YOUR OBJECTIVE:
Output all the data exactly. Pictures do not belong in the copy.
START RECORDS SUPPLIED
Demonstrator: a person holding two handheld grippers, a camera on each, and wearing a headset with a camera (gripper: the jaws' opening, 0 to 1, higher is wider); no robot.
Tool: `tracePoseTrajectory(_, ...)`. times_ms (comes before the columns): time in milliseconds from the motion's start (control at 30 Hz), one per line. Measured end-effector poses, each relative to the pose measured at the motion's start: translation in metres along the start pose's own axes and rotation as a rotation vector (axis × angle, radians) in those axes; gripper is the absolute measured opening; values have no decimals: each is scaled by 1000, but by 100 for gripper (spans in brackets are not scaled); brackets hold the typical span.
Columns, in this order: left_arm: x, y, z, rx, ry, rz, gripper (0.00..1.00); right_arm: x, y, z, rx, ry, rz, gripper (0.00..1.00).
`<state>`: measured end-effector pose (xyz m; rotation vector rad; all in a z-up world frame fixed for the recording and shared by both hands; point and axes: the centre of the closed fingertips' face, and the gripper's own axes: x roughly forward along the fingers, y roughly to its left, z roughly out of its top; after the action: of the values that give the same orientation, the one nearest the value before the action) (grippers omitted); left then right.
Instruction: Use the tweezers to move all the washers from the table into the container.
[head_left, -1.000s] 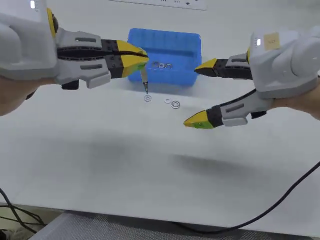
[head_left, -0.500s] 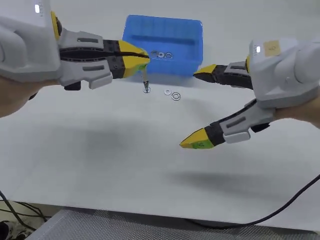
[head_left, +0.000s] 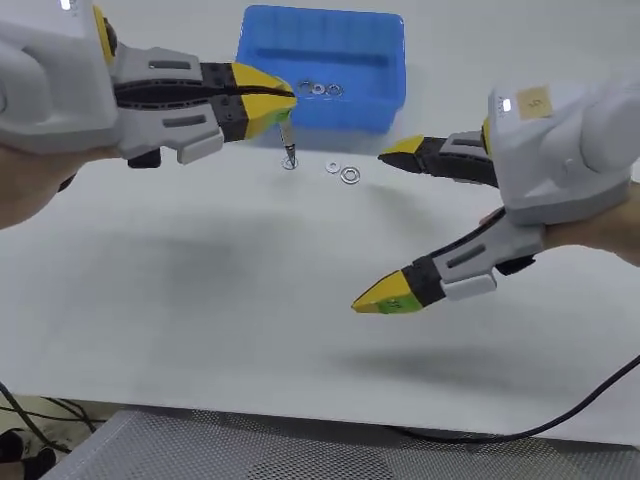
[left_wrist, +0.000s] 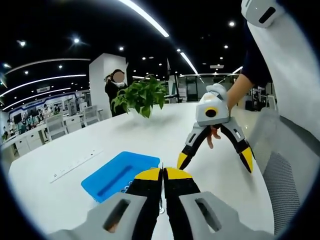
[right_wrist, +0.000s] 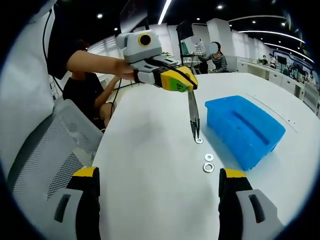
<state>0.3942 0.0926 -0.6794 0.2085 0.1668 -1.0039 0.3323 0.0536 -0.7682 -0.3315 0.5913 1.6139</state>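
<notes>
My left gripper (head_left: 291, 104) is shut on thin metal tweezers (head_left: 287, 140) that point down at the white table. Their tip rests at a small washer (head_left: 290, 164); I cannot tell whether it is pinched. Two more washers (head_left: 333, 167) (head_left: 350, 176) lie just to its right. Behind them stands the blue container (head_left: 370, 60) with several washers (head_left: 318, 89) inside. My right gripper (head_left: 372, 230) hovers open to the right, nearer me, holding nothing. The right gripper view shows the tweezers (right_wrist: 193, 117), the washer (right_wrist: 199, 140) at their tip and the container (right_wrist: 245, 127).
A black cable (head_left: 560, 405) trails over the table's near right edge. A mesh chair (head_left: 250, 450) sits below the front edge. In the left gripper view a potted plant (left_wrist: 142, 97) stands far down the table, with a person behind it.
My right gripper has drawn back toward me, away from the washers, still open. The tweezers' tip stays at the same washer. The head camera has shifted.
</notes>
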Motion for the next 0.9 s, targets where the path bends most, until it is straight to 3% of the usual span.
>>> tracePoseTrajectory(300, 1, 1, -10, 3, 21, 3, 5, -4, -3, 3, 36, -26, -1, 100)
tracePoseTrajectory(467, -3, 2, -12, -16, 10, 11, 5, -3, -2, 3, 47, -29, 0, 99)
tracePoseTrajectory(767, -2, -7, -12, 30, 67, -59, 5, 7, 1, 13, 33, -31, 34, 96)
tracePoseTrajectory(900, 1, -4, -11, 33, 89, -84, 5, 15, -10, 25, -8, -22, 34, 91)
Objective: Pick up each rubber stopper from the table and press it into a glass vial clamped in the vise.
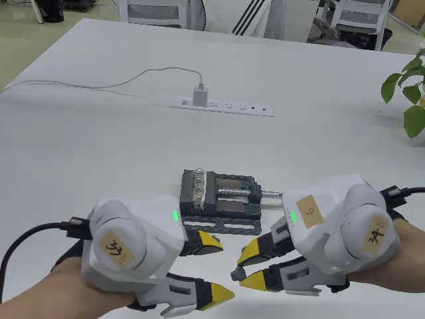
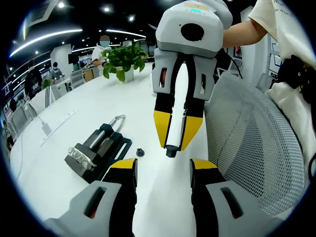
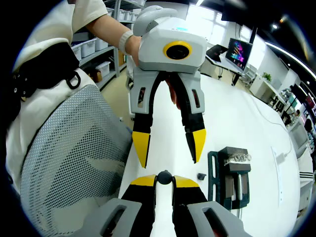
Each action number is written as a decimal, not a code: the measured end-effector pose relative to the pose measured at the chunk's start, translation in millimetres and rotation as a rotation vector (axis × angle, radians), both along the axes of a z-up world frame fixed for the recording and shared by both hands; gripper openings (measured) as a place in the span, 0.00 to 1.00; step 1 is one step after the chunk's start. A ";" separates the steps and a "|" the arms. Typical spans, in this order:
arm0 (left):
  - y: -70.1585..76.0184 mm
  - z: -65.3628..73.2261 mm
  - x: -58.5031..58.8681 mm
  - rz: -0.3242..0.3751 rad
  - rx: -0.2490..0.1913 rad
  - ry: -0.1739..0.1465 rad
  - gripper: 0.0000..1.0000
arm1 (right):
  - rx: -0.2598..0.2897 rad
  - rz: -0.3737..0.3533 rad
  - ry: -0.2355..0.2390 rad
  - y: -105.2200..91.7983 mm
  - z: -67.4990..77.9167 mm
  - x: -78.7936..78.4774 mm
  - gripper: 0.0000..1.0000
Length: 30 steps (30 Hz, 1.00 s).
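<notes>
One stopper point(image 3: 164, 177) is pinched at the tips of your right gripper point(image 1: 247, 268); left gripper point(image 1: 218, 267) jaws apart, empty. Just ahead of both: vise point(image 1: 229, 199) holding vials point(image 1: 198, 186). Square the stopper over a vial mouth, then push straight down.

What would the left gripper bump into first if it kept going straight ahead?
Probably the right gripper, which faces the open left gripper tip to tip and is shut on a rubber stopper. The stopper sticks out, so it may touch first. Nothing lies between them, though depth is unclear.
</notes>
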State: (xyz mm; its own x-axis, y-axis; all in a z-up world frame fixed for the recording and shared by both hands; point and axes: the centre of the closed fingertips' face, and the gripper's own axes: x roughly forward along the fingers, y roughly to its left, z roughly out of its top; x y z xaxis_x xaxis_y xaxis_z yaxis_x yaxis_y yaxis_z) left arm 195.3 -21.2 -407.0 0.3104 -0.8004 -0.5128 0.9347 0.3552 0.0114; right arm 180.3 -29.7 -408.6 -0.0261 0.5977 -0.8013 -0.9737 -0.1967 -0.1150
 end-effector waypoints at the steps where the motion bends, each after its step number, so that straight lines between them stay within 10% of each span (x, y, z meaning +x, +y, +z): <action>1: 0.8 1.3 1.9 0.020 -0.019 0.001 0.45 | -0.001 0.001 0.001 -0.1 -0.5 0.4 0.07; 10: 25.2 2.6 19.5 0.198 -0.082 -0.005 0.74 | -0.024 0.011 0.005 -3.2 -4.5 3.6 0.07; 30: 66.7 0.1 34.5 0.396 -0.135 -0.010 0.99 | -0.070 0.042 -0.001 -6.6 -6.9 13.0 0.07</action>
State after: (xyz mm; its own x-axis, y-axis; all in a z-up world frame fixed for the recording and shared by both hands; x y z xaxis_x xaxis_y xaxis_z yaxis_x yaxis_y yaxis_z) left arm 229.9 45.6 -406.9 0.6124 -0.6778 -0.4068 0.7255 0.6863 -0.0514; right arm 193.3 -36.3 -415.5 -0.0490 0.5388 -0.8410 -0.9643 -0.2449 -0.1007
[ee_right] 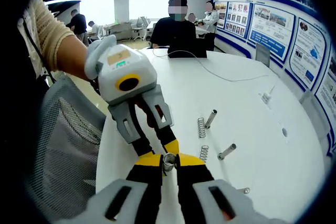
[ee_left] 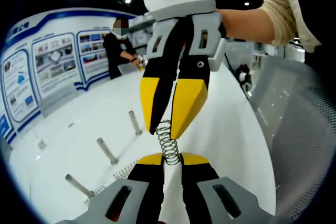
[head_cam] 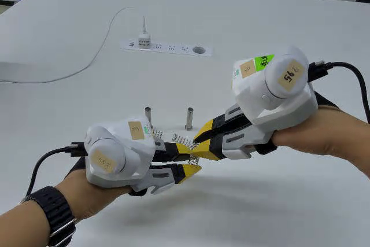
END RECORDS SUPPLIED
OUTPUT FOR THIS EXERCISE:
Demonstrator: a person holding two handheld grippers, a camera on each, and wearing a headset with a camera (gripper: the jaws' opening, 0 to 1, higher is wider); no robot.
Tool: `tracePoseTrajectory(_, ...)`. times_ms (comes before the columns): time in milliseconds from the motion's start (control at 30 Hz), one per line. Measured end-effector poses, each relative to the pose measured at the motion's start: translation in metres along the start pose's own axes and rotation as a rotation vector (axis × angle, radians) in those axes; gripper is the absolute measured opening; values have no decimals: each is scaled by 1000, but by 100 for gripper (spans in brackets are not scaled); brackets hold the typical span.
Columns, in this order: left_arm: x, y, z, rx, ry, rz, gripper (0.00..1.00); right_arm: x, y, z, rx, ry, rz, gripper (0.00..1.00).
`<state>`: measured end-effector pose (xyz m; rotation vector rad; all in a z-up world frame fixed for the recording and shared by both hands; point and axes: the centre of the closed fingertips' face, and the gripper's own axes: x roughly forward along the fingers, y roughly to its left, z roughly out of its top; after the action: of the values that give the same orientation, the one nearest the value before the action) (grippers omitted); left then right.
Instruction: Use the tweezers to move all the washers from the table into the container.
[head_left, -1.000s] 
[head_left, -0.500s] 
[head_left, +0.000s] 
[left_wrist, +0.000s] 
[right_wrist, +0.000s] 
<state>0.3942 0.0926 -0.6794 0.2085 0.1668 -1.0039 0.3323 0.0536 -0.7682 -0.3315 0.5913 1.6139</state>
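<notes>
My left gripper (head_left: 291, 104) is shut on thin metal tweezers (head_left: 287, 140) that point down at the white table. Their tip rests at a small washer (head_left: 290, 164); I cannot tell whether it is pinched. Two more washers (head_left: 333, 167) (head_left: 350, 176) lie just to its right. Behind them stands the blue container (head_left: 370, 60) with several washers (head_left: 318, 89) inside. My right gripper (head_left: 372, 230) hovers open to the right, nearer me, holding nothing. The right gripper view shows the tweezers (right_wrist: 193, 117), the washer (right_wrist: 199, 140) at their tip and the container (right_wrist: 245, 127).
A black cable (head_left: 560, 405) trails over the table's near right edge. A mesh chair (head_left: 250, 450) sits below the front edge. In the left gripper view a potted plant (left_wrist: 142, 97) stands far down the table, with a person behind it.
My right gripper has drawn back toward me, away from the washers, still open. The tweezers' tip stays at the same washer. The head camera has shifted.
</notes>
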Motion for the next 0.9 s, targets where the path bends most, until it is straight to 3% of the usual span.
>>> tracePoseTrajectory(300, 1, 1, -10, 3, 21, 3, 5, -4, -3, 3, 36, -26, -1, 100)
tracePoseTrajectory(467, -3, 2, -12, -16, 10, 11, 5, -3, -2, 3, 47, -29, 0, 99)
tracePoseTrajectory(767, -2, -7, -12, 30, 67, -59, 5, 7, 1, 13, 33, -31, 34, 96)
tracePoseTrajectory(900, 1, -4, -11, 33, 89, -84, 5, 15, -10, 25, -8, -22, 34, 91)
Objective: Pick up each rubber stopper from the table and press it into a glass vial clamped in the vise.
Each action number is written as a decimal, not a code: the measured end-effector pose relative to the pose measured at the chunk's start, translation in millimetres and rotation as a rotation vector (axis × angle, radians), both along the axes of a z-up world frame fixed for the recording and shared by both hands; gripper openings (measured) as a place in the span, 0.00 to 1.00; step 1 is one step after the chunk's start. A ";" separates the steps and a "|" the arms. Typical spans, in this order:
arm0 (left):
  - y: -70.1585..76.0184 mm
  - z: -65.3628..73.2261 mm
  - x: -58.5031..58.8681 mm
  - rz: -0.3242..0.3751 rad
  - rx: -0.2490..0.1913 rad
  - ry: -0.1739..0.1465 rad
  - gripper: 0.0000..1.0000
arm1 (right):
  - rx: -0.2598..0.2897 rad
  - rz: -0.3737..0.3533 rad
  - ry: -0.2355..0.2390 rad
  - y: -105.2200..91.7983 mm
  - z: -67.4990..77.9167 mm
  - x: -78.7936..78.4774 mm
  - gripper: 0.0000..1.0000
Length: 30 steps (30 Hz, 1.00 s).
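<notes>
One stopper point(image 3: 164, 177) is pinched at the tips of your right gripper point(image 1: 247, 268); left gripper point(image 1: 218, 267) jaws apart, empty. Just ahead of both: vise point(image 1: 229, 199) holding vials point(image 1: 198, 186). Square the stopper over a vial mouth, then push straight down.

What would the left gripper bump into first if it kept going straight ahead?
Probably the right gripper, which faces the open left gripper tip to tip and is shut on a rubber stopper. The stopper sticks out, so it may touch first. Nothing lies between them, though depth is unclear.
</notes>
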State: (xyz mm; its own x-axis, y-axis; all in a z-up world frame fixed for the recording and shared by both hands; point and axes: the centre of the closed fingertips' face, and the gripper's own axes: x roughly forward along the fingers, y roughly to its left, z roughly out of its top; x y z xaxis_x xaxis_y xaxis_z yaxis_x yaxis_y yaxis_z) left arm 195.3 -21.2 -407.0 0.3104 -0.8004 -0.5128 0.9347 0.3552 0.0114; right arm 180.3 -29.7 -408.6 -0.0261 0.5977 -0.8013 -0.9737 -0.1967 -0.1150
 end-effector waypoints at the steps where the motion bends, each after its step number, so that straight lines between them stay within 10% of each span (x, y, z meaning +x, +y, +z): <action>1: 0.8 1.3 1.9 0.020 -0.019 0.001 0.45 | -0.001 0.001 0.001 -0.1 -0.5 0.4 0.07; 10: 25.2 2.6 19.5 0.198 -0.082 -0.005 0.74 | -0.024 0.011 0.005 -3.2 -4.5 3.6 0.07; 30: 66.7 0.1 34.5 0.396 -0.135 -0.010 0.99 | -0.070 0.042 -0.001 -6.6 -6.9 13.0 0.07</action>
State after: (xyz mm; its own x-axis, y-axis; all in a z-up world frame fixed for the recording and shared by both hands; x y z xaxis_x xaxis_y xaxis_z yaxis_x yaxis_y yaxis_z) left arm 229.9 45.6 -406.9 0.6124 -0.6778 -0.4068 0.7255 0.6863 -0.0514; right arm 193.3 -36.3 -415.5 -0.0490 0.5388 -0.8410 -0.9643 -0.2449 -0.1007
[ee_right] 
[ee_left] 
[head_cam] 

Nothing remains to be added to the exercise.